Biological approaches

Medication advice

Simple interventions such as TENS advice

Acupuncture as part of a management plan (up to 10 sessions only –
the expectation would be that ongoing treatment is provided in primary
care).

Injections such as epidurals, facet joint injections and nerve root blocks

Complex neuromodulation interventions for lower limb neuropathic pain

Intrathecal pumps for spasticity
Psycho-Social approaches

Pain Management Programme (for musculoskeletal pain, neuropathic
pain and CRPS)

Specific exclusions include Fibromyalgia, abdominal pain, headache.

The pain management department does not have the capacity to offer
individual psychological treatment programmes (such as CBT).

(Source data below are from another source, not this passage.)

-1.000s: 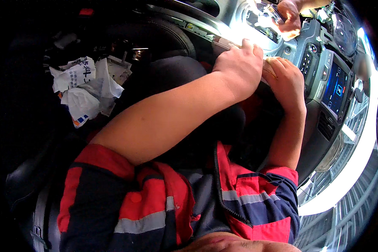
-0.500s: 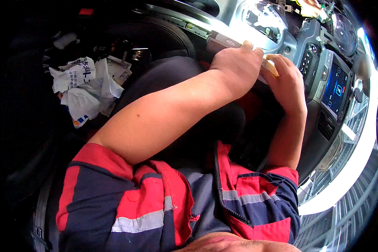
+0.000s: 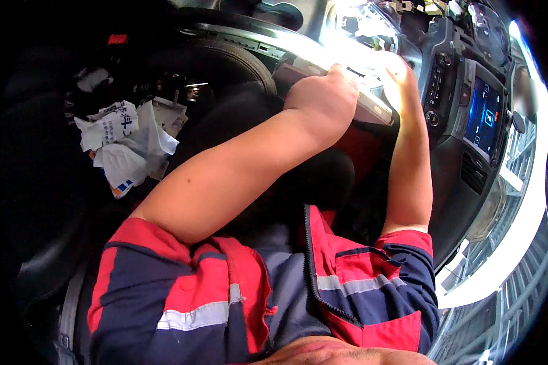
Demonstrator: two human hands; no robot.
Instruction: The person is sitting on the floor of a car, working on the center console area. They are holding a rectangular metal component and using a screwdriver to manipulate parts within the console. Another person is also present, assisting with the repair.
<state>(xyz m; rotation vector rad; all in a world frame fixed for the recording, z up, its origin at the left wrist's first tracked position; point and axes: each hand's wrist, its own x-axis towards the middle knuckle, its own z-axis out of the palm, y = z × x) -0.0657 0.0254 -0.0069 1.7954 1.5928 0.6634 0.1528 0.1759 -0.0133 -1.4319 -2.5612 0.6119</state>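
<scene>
My left hand [image 3: 324, 97] is closed around a long, flat, pale grey piece, perhaps a box or panel [image 3: 374, 109], which sticks out on both sides of the fist. Its kind does not show clearly. Just beyond the piece's right end, my right hand [image 3: 399, 70] reaches into strong glare by the brightly lit console opening [image 3: 371, 30]. Its fingers are washed out, so I cannot see whether they hold anything.
Crumpled white paper and wrappers [image 3: 125, 143] lie at the left. A dark seat edge [image 3: 243, 58] curves beside a trim rail [image 3: 237, 39]. On the right are a dashboard control panel [image 3: 437, 88] and a lit screen [image 3: 484, 115].
My right hand has moved up and away from my left hand, toward the glare. More of the flat piece now shows. My left hand has shifted slightly left, still closed around it.
</scene>
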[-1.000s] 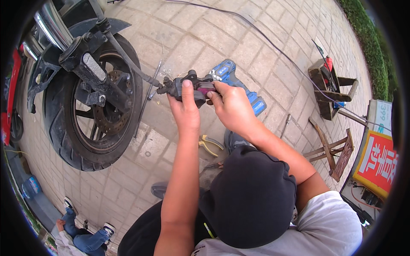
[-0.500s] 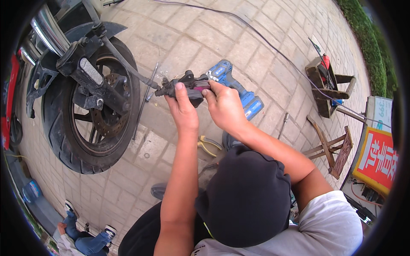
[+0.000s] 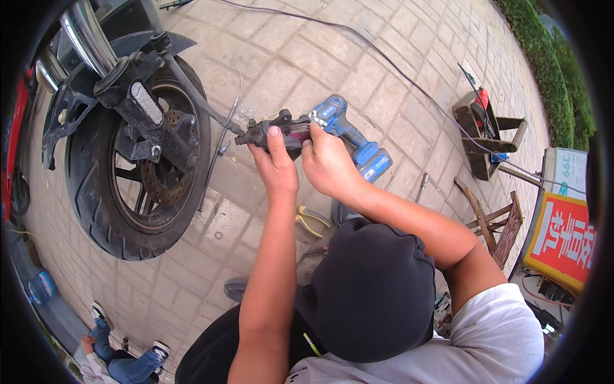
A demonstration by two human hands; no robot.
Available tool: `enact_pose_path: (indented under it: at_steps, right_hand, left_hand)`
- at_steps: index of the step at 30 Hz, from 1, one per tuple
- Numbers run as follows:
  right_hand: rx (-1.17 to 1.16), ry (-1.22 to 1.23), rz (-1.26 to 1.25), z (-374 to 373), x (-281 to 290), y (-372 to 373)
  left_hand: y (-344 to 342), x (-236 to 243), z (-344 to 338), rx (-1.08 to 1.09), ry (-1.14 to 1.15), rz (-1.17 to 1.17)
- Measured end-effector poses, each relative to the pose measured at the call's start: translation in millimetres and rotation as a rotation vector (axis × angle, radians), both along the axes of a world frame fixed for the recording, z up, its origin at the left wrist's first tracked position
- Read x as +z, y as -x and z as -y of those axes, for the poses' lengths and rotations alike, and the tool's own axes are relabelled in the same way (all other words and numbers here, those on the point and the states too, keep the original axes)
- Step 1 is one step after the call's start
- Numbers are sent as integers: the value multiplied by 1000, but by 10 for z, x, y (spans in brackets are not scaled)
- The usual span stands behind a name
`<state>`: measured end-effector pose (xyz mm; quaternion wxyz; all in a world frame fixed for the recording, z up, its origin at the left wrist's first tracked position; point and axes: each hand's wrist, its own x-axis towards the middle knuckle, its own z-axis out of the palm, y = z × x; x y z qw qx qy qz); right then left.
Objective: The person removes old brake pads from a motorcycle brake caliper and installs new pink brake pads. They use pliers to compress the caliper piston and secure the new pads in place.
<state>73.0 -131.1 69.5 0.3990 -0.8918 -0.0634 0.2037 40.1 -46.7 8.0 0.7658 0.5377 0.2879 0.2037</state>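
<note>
My left hand (image 3: 279, 168) is closed around a dark, grimy brake caliper (image 3: 258, 133), its thumb lying on top. The caliper hangs on a black hose (image 3: 203, 107) that runs up to the motorcycle's fork. At the caliper's right end, my right hand (image 3: 330, 164) pinches a brake pad (image 3: 297, 137) with a reddish-purple face, seated in the caliper's opening. My right fingers hide part of the pad. Just beyond that hand, a blue cordless impact driver (image 3: 354, 136) lies on the paving.
The front wheel (image 3: 142, 166) with its brake disc stands at left. Yellow-handled pliers (image 3: 311, 222) and a long thin metal rod (image 3: 218, 150) lie on the ground. A wooden tool box (image 3: 474, 131), a folding wooden stool (image 3: 502, 224) and a red sign (image 3: 563, 233) are at right. Someone sits lower left.
The view has shifted slightly. My right fingers sit a little closer to the caliper, and less of the pad's reddish face shows. Both hands keep their grip.
</note>
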Motion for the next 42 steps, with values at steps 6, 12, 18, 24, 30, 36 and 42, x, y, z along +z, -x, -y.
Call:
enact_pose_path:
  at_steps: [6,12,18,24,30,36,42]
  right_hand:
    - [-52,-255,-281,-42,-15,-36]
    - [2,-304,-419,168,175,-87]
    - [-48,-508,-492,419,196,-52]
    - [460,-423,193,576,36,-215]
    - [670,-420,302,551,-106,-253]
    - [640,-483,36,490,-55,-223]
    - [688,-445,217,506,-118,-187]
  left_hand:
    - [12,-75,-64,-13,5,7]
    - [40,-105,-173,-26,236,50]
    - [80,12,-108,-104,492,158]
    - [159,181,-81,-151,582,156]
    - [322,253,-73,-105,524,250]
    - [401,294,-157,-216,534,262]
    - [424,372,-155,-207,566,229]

When are spinal injections not likely to be helpful?

Where risks outweigh likely benefits (e.g. where body habitus or
comorbidities mean the injection cannot be performed safely)

When they work, injections typically offer a period of pain relief, which
should allow patients to engage with physiotherapy/weight
loss/exercise programmes. Failure to engage with these approaches
usually results in relapse of symptoms.

Long-term relief from injections is unlikely in patients whose symptoms
have been present for many years or who do not have an underlying
cause that will improve with time.

Psychosocial yellow flags and significant untreated psychological comorbidities are relative contraindications to injections as outcomes are
often poor.

When injections have previously failed to help.